◆ **EXERCISE**
If a line of the records contains the word "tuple", list it.

◆ **DATA**
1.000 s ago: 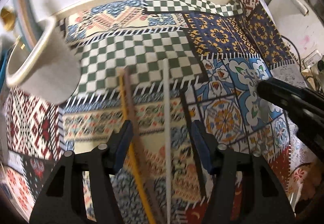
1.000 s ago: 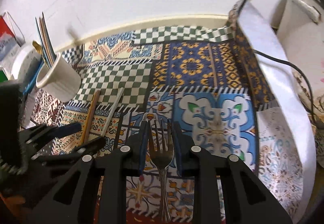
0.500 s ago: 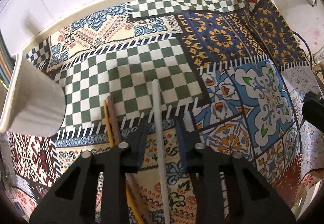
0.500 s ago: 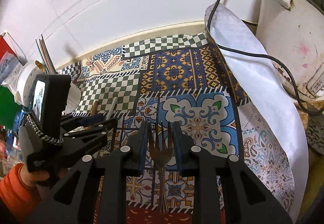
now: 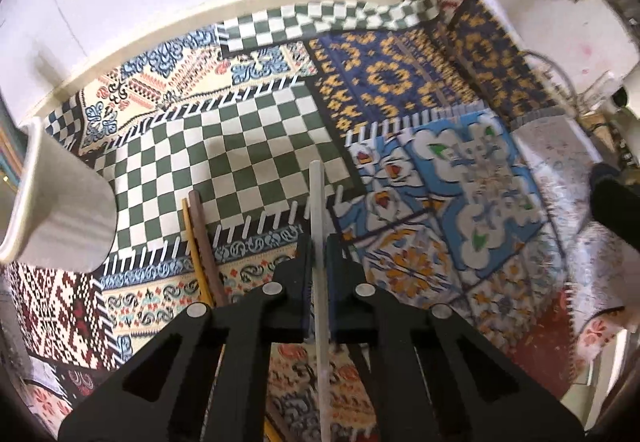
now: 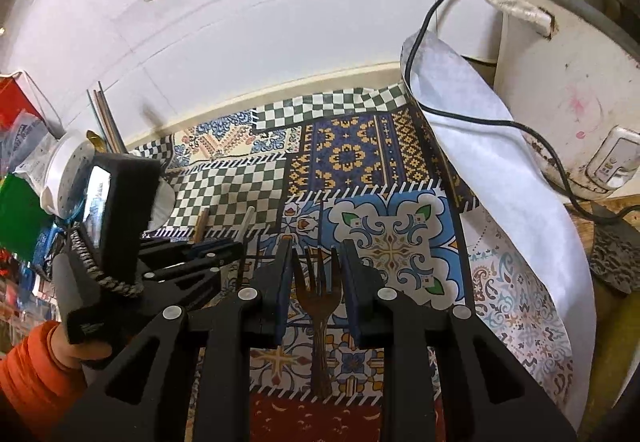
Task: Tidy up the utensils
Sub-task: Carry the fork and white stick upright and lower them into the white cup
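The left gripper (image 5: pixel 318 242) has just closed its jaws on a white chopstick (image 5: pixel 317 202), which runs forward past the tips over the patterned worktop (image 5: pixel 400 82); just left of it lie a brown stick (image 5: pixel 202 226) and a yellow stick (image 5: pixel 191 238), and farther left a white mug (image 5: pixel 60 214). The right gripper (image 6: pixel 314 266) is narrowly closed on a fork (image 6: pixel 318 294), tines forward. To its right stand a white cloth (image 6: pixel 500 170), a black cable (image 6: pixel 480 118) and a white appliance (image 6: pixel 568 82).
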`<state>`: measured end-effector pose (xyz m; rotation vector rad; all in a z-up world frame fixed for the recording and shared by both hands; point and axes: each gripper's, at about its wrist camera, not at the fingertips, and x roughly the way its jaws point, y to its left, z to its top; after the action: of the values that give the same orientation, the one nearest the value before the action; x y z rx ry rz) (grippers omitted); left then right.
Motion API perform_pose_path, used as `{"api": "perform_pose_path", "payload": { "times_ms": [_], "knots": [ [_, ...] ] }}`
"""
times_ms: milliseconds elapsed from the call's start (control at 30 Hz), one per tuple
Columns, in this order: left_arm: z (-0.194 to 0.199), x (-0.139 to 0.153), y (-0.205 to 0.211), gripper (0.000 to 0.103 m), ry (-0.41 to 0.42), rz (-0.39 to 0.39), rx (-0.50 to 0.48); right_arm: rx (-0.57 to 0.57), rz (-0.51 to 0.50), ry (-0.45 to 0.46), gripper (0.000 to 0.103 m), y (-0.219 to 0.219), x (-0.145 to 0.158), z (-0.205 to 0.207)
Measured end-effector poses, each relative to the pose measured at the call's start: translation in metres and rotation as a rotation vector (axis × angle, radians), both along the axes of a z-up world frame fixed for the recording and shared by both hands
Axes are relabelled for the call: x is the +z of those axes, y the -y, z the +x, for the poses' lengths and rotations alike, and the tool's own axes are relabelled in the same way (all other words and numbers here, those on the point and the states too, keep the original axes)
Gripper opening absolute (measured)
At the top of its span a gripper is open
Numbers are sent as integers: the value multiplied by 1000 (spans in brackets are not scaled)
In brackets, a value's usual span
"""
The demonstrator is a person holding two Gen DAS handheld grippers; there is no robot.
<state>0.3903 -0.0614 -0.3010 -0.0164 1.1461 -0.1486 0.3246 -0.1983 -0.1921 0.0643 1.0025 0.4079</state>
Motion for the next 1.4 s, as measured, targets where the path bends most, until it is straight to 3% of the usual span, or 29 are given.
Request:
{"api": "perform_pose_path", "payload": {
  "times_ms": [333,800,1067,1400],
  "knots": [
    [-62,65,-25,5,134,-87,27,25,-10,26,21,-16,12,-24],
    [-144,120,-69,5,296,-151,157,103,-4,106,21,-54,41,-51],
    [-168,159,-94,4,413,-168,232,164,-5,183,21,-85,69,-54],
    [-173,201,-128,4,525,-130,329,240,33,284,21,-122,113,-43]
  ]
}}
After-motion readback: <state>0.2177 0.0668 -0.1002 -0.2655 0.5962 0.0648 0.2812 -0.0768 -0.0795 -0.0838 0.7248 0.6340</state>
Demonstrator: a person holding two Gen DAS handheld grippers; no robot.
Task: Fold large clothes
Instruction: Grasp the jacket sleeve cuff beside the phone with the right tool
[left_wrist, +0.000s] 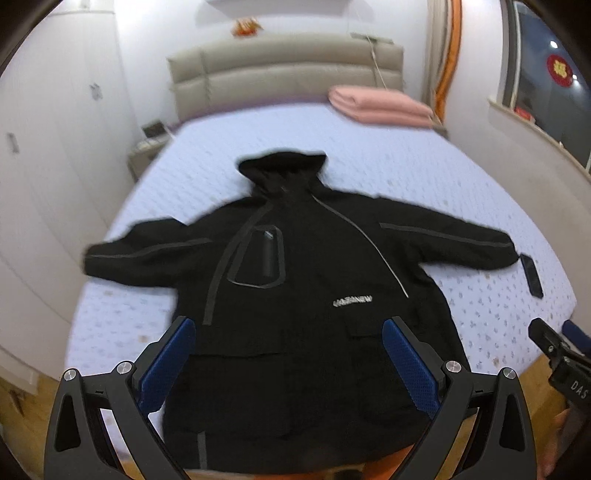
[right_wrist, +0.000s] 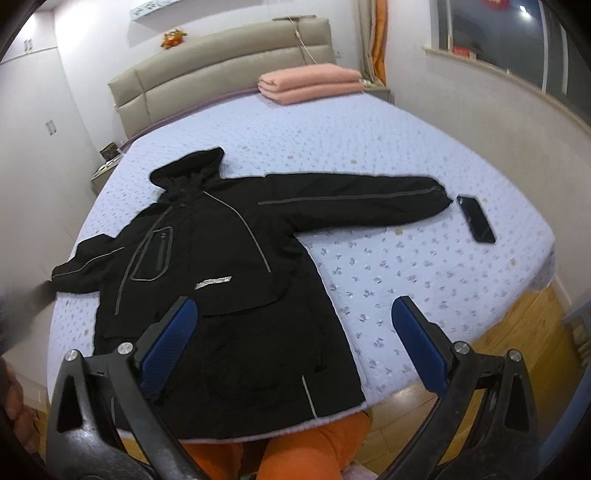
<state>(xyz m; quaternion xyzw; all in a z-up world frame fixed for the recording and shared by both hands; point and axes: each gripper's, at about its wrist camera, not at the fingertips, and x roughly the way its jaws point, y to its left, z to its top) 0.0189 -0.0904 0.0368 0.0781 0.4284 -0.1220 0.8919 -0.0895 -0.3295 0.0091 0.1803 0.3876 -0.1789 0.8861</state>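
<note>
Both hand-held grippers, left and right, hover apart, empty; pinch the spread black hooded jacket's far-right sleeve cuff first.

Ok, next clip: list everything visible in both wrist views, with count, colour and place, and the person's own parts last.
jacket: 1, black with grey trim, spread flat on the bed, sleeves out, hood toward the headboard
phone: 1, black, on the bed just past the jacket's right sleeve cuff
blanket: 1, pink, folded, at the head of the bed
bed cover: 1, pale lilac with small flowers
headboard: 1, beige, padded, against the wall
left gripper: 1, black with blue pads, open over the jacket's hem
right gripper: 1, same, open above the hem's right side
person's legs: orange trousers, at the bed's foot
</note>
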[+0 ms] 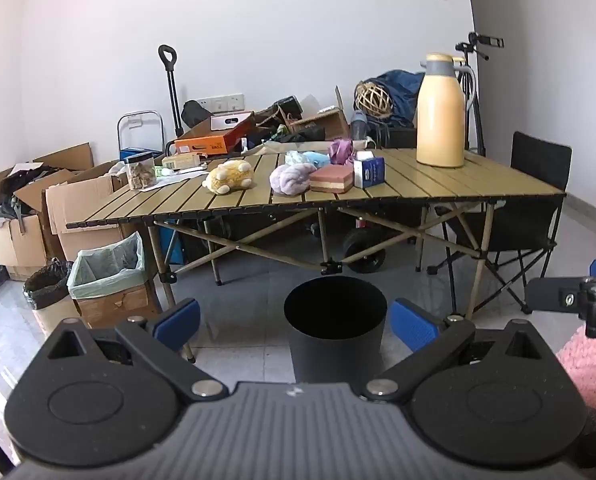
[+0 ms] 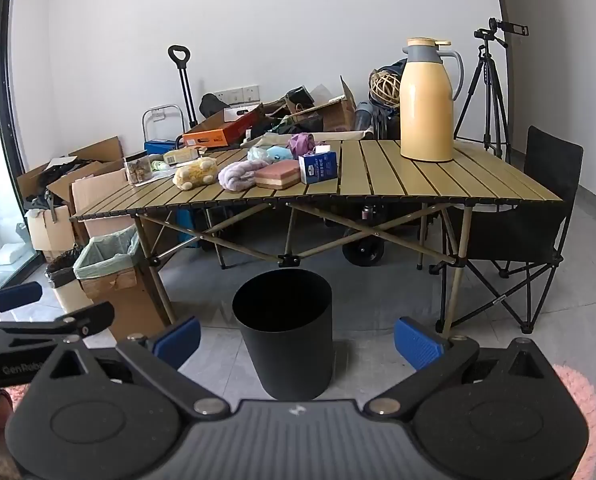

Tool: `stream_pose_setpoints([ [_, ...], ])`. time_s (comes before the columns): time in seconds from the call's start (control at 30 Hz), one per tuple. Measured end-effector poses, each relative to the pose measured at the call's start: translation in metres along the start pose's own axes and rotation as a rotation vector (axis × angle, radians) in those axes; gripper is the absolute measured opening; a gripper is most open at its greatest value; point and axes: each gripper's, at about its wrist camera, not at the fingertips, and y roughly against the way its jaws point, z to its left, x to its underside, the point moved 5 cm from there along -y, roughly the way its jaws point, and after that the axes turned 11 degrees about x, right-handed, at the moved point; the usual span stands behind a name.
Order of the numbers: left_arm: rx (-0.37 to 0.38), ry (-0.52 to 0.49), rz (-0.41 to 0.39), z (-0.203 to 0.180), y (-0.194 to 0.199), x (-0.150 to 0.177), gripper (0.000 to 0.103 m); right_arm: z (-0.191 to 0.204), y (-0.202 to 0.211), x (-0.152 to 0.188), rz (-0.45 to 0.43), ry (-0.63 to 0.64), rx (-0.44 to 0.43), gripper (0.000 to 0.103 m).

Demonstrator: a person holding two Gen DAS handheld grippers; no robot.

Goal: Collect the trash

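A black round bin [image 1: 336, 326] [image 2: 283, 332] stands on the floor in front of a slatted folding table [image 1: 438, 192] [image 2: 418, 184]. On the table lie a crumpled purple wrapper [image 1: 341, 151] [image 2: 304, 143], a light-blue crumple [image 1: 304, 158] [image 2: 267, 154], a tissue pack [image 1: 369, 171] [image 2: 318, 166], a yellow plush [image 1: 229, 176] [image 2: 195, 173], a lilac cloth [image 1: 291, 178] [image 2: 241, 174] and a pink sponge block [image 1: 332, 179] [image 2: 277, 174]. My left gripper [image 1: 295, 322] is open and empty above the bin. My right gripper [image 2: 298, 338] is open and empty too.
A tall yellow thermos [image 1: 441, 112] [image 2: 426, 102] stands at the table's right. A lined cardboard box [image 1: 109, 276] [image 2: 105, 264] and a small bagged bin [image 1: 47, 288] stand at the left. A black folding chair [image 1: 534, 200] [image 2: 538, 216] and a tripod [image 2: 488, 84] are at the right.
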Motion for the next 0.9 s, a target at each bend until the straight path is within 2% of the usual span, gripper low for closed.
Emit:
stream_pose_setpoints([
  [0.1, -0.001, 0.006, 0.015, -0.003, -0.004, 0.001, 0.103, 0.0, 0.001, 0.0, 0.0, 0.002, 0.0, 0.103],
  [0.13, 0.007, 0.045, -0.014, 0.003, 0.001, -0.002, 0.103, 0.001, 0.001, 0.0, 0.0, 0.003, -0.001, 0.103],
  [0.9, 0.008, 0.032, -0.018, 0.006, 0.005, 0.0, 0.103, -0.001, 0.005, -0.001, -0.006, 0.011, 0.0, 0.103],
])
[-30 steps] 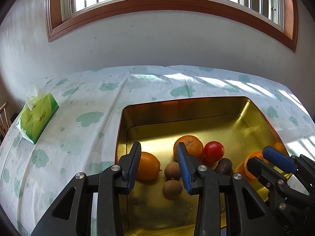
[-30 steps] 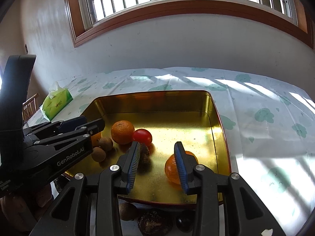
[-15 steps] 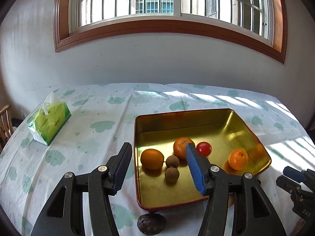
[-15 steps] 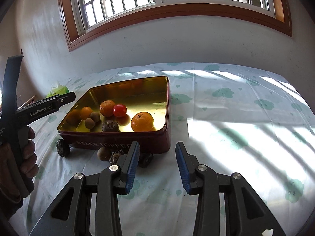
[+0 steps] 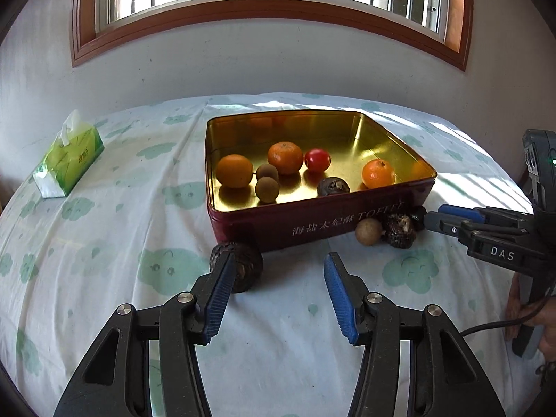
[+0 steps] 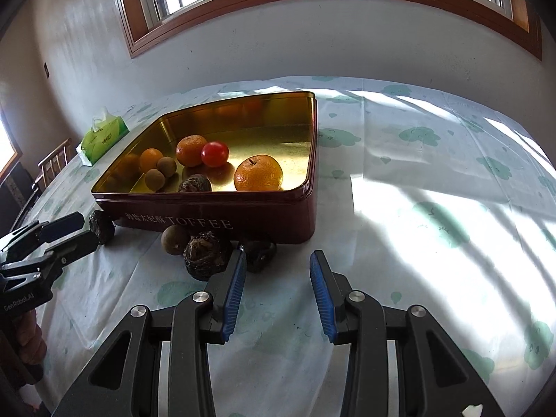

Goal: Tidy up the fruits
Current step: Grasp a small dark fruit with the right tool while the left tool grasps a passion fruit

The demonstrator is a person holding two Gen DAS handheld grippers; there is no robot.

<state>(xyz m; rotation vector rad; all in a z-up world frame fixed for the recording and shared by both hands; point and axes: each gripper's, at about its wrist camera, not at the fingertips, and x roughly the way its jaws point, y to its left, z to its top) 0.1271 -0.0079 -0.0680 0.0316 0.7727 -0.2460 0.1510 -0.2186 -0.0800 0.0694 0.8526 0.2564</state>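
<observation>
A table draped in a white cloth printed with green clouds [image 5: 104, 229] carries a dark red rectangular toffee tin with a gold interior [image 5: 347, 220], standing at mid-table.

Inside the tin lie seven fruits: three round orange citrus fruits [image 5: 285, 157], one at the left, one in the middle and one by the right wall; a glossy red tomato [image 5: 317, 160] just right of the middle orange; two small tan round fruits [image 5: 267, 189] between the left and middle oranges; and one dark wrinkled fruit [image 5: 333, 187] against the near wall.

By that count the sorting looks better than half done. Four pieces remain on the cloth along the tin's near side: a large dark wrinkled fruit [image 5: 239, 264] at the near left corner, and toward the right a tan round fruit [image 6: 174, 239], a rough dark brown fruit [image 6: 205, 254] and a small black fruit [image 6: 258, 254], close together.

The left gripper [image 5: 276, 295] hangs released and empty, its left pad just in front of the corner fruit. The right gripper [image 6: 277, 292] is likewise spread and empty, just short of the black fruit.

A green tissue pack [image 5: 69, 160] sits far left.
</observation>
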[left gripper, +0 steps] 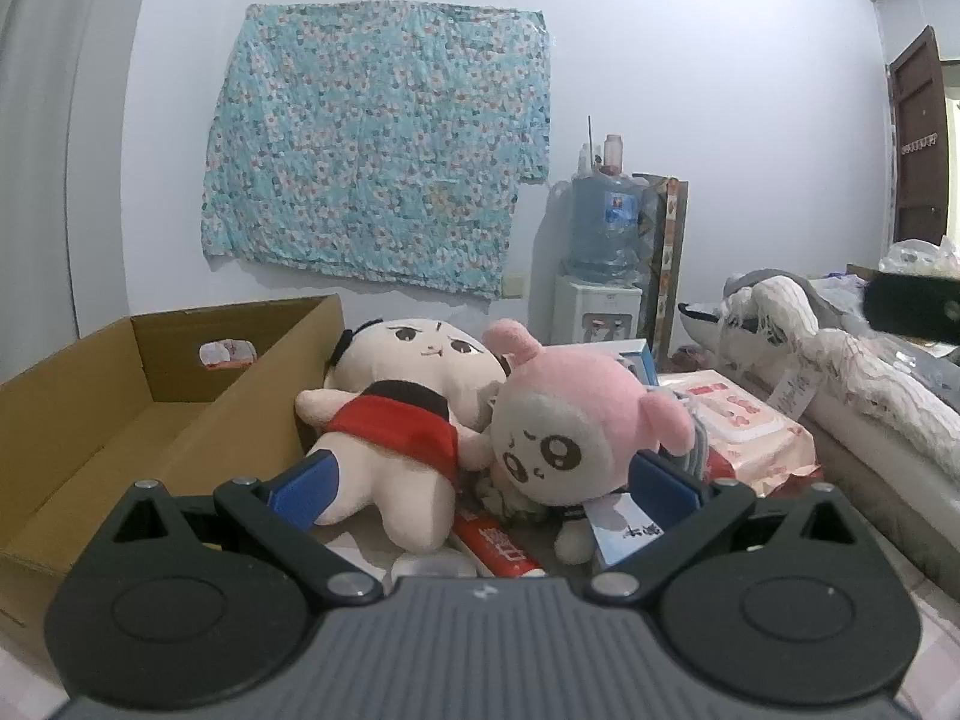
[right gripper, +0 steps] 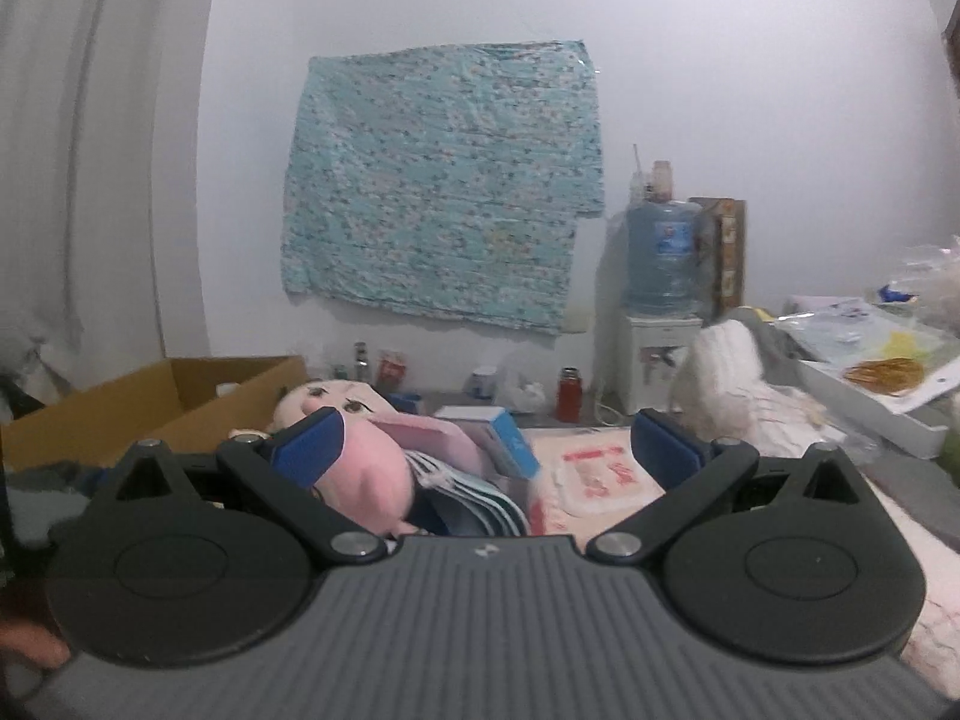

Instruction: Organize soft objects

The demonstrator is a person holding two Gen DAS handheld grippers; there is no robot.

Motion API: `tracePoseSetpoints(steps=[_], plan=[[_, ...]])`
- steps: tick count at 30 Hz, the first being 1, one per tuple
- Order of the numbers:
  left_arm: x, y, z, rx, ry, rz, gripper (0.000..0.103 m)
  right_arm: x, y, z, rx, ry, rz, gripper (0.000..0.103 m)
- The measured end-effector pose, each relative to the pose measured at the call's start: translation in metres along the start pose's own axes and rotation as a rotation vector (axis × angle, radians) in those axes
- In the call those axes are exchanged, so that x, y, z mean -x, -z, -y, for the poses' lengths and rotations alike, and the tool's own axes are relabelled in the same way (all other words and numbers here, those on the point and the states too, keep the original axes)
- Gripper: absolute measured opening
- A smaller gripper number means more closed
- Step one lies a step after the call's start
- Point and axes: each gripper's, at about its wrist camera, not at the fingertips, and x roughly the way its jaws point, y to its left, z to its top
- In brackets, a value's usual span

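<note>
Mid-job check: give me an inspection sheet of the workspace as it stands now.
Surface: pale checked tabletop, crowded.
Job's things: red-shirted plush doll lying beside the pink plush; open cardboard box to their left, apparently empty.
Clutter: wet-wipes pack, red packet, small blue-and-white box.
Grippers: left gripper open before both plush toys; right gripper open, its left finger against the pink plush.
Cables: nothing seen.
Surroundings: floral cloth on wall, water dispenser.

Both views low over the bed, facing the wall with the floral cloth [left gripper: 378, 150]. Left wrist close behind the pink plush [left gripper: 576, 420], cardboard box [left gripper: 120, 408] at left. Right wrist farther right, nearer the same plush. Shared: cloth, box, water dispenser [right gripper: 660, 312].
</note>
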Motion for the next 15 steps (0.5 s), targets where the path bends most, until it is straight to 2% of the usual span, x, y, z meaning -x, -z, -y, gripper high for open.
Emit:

◆ **RESULT FOR THIS EXERCISE**
times_ms: milliseconds elapsed from the call's start (control at 30 Hz), one per tuple
Tool: `stream_pose_setpoints([ [_, ...], ])`. time_s (comes before the columns): time in seconds from the call's start (control at 30 Hz), one per tuple. Measured end-effector poses, each relative to the pose measured at the call's start: translation in metres along the start pose's own axes and rotation as a rotation vector (axis × angle, radians) in those axes; gripper is the absolute measured opening; a gripper is most open at its greatest value; point and axes: each gripper's, at about its wrist camera, not at the fingertips, and y roughly against the way its jaws point, z to its left, x to its underside, the point moved 5 cm from there along -y, roughly the way its jaws point, and after that the axes turned 11 degrees about x, right-handed, at the moved point; the usual span stands behind a name.
- steps: tick count at 30 Hz, the first being 1, one per tuple

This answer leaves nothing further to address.